The square root Kalman filter equations

  • The update equation for the covariance

    \[ \begin{align} \boldsymbol{\Sigma}_{k|k} = \boldsymbol{\Sigma}_{k|k-1}\mathbf{T}_k \mathbf{U}. \end{align} \] is known as the right transform method.

  • This allows us to implicitly represent the covariance in terms of the square root without ever needing to explicitly calculate it.

  • The Kalman gain is thus computed from the above in terms of

    \[ \begin{align} \mathbf{K}_k &:= \boldsymbol{\Sigma}_{k|k-1}\boldsymbol{\Sigma}_{k|k-1}^\top\mathbf{H}_k^\top \left(\mathbf{H}_k \boldsymbol{\Sigma}_{k|k-1}\boldsymbol{\Sigma}_{k|k-1}^\top\mathbf{H}_k^\top + \mathbf{R}_k\right)^{-1}\\ &=\boldsymbol{\Sigma}_{k|k-1}\boldsymbol{\Sigma}_{k|k-1}^\top\mathbf{H}_k^\top\mathbf{R}^{-\frac{1}{2}}\left(\mathbf{I} + \mathbf{S}_{k|k-1}\mathbf{S}_{k|k-1}^\top \right)^{-1}\mathbf{R}^{-\frac{1}{2}}\\ &= \boldsymbol{\Sigma}_{k|k-1}\mathbf{S}_{k|k-1}^\top \mathbf{T}^2_k \mathbf{R}_k^{-\frac{1}{2}}. \end{align} \]

  • Therefore, all conditioning operations for the new information are closed in the square root form.

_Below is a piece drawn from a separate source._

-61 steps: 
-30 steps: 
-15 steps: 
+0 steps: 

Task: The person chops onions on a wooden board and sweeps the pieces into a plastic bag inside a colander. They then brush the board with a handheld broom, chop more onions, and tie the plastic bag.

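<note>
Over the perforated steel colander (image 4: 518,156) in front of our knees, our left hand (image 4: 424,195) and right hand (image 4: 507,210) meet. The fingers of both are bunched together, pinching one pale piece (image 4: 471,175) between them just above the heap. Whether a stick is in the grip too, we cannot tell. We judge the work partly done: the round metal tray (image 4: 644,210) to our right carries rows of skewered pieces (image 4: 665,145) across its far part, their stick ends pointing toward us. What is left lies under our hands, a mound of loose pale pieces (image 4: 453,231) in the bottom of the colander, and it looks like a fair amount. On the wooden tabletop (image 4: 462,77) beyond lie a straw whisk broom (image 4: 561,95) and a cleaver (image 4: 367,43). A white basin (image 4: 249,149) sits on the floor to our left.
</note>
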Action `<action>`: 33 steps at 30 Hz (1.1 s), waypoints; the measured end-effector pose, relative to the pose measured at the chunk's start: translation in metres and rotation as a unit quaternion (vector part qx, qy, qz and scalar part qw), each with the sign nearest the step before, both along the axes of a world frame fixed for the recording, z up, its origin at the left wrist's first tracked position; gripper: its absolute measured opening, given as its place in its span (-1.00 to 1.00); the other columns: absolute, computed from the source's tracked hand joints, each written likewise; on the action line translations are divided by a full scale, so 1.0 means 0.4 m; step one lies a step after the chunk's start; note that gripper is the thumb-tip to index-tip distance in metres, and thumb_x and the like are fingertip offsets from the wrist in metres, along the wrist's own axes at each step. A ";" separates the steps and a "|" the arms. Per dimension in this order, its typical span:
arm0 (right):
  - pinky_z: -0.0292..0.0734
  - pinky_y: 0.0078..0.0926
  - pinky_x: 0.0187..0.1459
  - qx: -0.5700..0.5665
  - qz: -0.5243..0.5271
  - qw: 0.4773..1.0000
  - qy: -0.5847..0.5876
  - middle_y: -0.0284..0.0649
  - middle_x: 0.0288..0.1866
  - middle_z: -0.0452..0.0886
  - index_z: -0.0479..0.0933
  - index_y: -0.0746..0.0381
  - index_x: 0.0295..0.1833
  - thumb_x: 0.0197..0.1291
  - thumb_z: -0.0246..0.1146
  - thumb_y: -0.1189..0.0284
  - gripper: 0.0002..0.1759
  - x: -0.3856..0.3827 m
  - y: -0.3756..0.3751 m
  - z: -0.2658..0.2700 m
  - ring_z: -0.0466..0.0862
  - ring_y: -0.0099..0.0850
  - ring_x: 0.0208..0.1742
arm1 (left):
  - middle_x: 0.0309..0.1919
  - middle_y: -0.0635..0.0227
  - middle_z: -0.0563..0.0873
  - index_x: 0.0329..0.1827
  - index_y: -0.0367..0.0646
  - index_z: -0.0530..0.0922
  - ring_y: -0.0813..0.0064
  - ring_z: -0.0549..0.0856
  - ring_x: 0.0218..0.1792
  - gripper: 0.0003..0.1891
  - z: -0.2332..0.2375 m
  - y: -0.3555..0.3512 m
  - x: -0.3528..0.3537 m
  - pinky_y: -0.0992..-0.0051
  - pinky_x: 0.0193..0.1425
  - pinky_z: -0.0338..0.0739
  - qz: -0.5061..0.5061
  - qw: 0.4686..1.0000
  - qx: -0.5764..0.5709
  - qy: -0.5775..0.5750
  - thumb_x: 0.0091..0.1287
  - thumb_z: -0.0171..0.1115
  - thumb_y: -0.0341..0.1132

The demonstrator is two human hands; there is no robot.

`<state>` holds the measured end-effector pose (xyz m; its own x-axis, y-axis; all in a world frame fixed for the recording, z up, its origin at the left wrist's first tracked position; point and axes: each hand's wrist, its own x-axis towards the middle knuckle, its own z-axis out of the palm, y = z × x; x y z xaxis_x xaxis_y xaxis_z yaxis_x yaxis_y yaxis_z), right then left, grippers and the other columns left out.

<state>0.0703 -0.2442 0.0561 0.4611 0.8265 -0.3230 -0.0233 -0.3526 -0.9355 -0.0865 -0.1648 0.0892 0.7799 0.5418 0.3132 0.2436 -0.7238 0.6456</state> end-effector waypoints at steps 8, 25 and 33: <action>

  • The forecast of the covariance can be generated in the square root form when we assume that there is no model noise by

    \[ \begin{align} \boldsymbol{\Sigma}_{k+1|k}=\mathbf{M}_{k+1} \boldsymbol{\Sigma}_{k|k}, \end{align} \] or by a sampling approach with SDEs under the random flow map, though the square root approach will not be fully closed when there is a nontrivial noise term \( \pmb{w}_k \).